Universeum was already on the drawing board in 1998. The dynamic organisation demanded a flexible building, making wood the obvious choice of material. For the new extension, Wingårdhs has created a striking wooden dome with a diameter of 26.4 metres. The building will use digital technology to visualise science and illustrate complex events in the world’s first visualisation laboratory. At the same time, Universeum will receive an elevated profile.
“The most exciting thing will be to see how the sphere itself, the visualisation dome, is formed of polyhedrons. Universeum is the perfect arena for exploring new solutions,” says Gert Wingårdh.
The building will be clad in cedar chipboard, manufactured from waste from sawing cedar logs. The chipboard panels are delicate to the touch yet extremely durable, a necessity in the heavy urban traffic and periodic extreme weather conditions affecting the coastal city.
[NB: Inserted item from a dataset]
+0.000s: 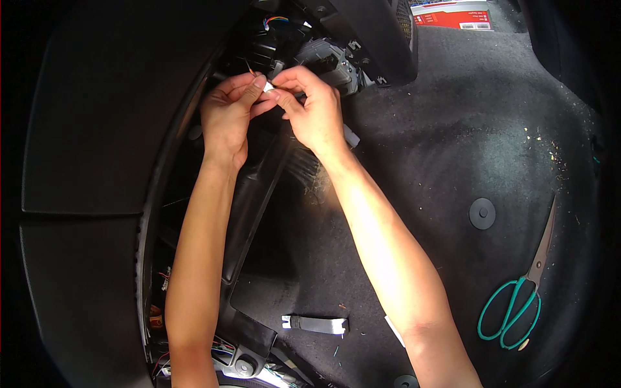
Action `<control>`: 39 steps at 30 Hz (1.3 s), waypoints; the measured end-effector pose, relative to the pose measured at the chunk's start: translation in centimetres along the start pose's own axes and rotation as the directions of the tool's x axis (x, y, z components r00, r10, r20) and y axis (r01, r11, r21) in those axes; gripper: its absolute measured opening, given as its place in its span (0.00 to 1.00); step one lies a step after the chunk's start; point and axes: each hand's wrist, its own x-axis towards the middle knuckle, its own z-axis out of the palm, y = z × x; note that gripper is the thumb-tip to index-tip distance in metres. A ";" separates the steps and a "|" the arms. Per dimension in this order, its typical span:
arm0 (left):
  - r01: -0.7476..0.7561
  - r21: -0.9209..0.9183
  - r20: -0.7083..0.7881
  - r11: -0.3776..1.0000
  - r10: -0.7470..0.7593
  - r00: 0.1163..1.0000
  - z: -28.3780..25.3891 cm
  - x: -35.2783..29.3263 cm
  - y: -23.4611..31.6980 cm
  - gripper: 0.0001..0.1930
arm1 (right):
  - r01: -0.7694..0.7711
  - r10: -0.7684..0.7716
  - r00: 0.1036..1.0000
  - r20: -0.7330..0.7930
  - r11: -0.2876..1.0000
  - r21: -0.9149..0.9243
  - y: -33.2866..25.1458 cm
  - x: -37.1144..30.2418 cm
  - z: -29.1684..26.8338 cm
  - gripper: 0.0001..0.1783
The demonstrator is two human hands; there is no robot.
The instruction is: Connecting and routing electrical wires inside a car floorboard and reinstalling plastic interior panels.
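At the top centre, a small white piece [268, 86] with a thin wire [251, 70] beside it sits between my two hands. Thumb and fingers of my left hand [225, 119] pinch it from the left, next to the wire. From the other side my right hand [317, 113] holds it between thumb and index finger. The fingers partly cover the piece, so whether it is a plug or a wrap cannot be told. Just behind my hands, a grey module [330, 61] and a bundle of coloured wires [277, 19] show in the opened dark car trim.
Scissors with teal handles [511, 313] lie on the dark carpet [414, 168] at right, near a round grey disc [482, 213]. A short metal pry tool [315, 324] lies at bottom centre. A black door panel [84, 129] fills the left. A red-and-white package [453, 16] is at the far edge.
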 end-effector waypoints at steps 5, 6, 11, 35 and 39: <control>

The naturally greying colour shifts that occur over time will provide the facade with a varied, vibrant surface.
ENERGY-SMART IN RECORD TIME
Universeum was a pioneering project in terms of the kind of sustainable building that has gone from exception to rule over recent decades. This development has been rapid without being hurried. Gert Wingårdh recalls the Bo01 Malmö housing exposition of 2001 as being the starting pistol for a considerably more energy efficient building industry. This was when new requirements were set for a maximum energy consumption of 110 KWh per square metre and year. At that time, the majority of production was at around 200 KWh a year while today it has come down to 75, with 50 KWh per square metre being technically feasible.
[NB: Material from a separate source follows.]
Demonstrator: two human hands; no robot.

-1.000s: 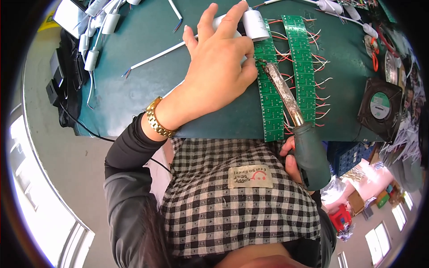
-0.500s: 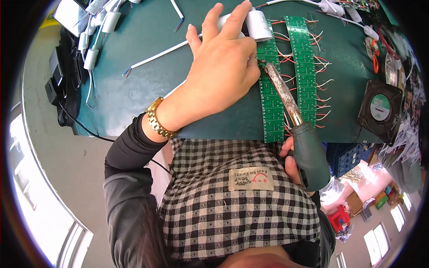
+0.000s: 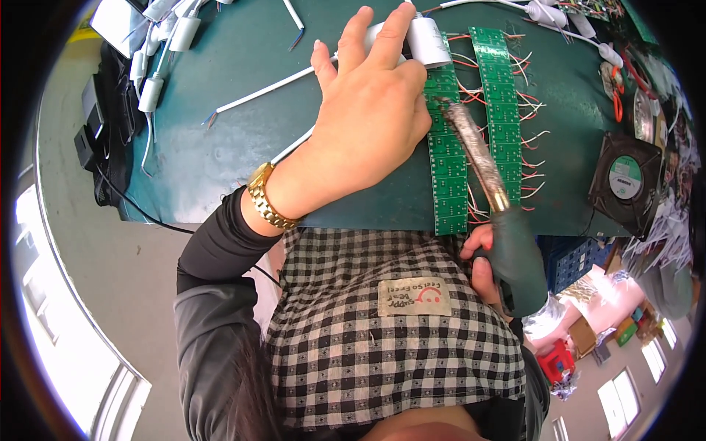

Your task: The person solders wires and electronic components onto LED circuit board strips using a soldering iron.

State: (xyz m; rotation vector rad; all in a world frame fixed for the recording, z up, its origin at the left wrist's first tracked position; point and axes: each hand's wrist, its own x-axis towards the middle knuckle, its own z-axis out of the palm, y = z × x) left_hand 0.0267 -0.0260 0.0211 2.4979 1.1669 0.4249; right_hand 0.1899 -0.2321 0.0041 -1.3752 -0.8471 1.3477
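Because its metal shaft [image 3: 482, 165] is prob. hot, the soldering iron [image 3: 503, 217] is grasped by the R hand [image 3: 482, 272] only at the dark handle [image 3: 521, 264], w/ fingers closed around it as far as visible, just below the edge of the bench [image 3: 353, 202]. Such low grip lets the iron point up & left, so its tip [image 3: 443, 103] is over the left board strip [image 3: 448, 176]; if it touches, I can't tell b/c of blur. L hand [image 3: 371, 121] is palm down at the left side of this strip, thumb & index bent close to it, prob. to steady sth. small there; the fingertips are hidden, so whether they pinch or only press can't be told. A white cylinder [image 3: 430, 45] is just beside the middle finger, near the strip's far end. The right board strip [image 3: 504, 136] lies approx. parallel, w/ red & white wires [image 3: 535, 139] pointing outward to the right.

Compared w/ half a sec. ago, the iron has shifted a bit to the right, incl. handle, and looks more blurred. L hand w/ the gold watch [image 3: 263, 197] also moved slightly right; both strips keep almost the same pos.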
“This is a quarter of the original consumption, which I would call excellent progress! Unlike many others, I think that the architectural industry has been remarkably quick to adapt. The level of acceptance is 100% and talking about energyefficient housing today is like preaching to the choir. It goes without saying,” says Gert Wingårdh.
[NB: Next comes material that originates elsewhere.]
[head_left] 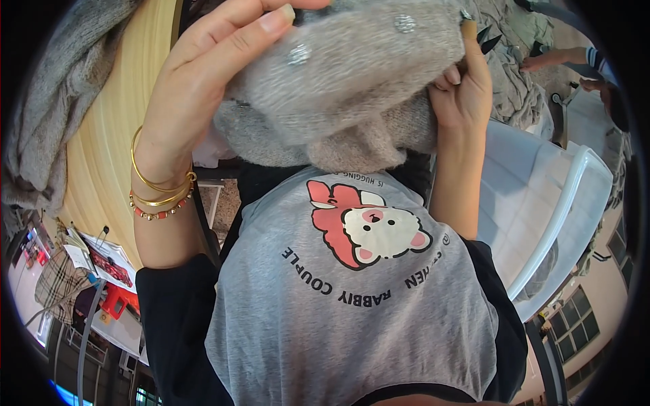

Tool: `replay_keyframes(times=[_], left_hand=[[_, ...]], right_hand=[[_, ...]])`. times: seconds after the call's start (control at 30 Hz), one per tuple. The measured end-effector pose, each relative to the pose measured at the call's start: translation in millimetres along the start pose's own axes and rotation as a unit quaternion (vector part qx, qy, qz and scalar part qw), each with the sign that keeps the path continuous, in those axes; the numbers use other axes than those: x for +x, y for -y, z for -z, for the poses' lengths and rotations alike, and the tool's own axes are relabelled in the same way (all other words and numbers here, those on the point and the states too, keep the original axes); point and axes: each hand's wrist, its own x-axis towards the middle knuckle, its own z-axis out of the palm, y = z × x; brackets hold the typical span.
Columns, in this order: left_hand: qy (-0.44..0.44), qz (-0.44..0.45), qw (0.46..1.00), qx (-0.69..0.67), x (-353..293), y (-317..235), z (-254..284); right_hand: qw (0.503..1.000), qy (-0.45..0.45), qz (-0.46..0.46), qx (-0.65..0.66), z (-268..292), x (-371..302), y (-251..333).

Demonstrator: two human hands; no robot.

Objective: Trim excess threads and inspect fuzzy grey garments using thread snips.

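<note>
Knitwear (pixel 359 74) spans crosswise just beyond our grey shirt (pixel 271 325), its right edge pinched by our right hand (pixel 468 91), left end touching our left hand (pixel 200 74), whose grip we cannot tell

Head-worn fisheye — steeply downward, close above the grey shirt (pixel 352 331)
</note>
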Motion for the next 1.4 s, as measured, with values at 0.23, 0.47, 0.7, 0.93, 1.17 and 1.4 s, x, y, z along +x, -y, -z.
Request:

A MATERIAL CHOICE THAT LIFTS A PROJECT
Gert Wingårdh has been highly aware of sustainable building for a great many years now; as early as 1988 he was awarded Sweden’s most prestigious architectural prize, the Kasper Salin Prize, for Öijared Country Club, a project in which wood, strong climate awareness, local materials and low energy consumption played a crucial role. In addition to wood’s climate-friendly attributes, Gert feels that one of its appealing aspects is the uncomplicated relationship so many people have with the material. Its decorative characteristics are deeply rooted and much loved.
“As a material, wood has always been used for interiors as it provides a warmth and colour scale that is much appreciated in Scandinavia. Whitewashing also achieves the bright, fresh feeling that has long been in demand. More public buildings should be built of wood,” believes Gert Wingårdh, who also sees great possibilities for other public structures.
“We are looking at projects with wooden road bridges and parking garages. These are not a reality as yet but they certainly will be within the near future. We see no limitations to what wood can achieve.”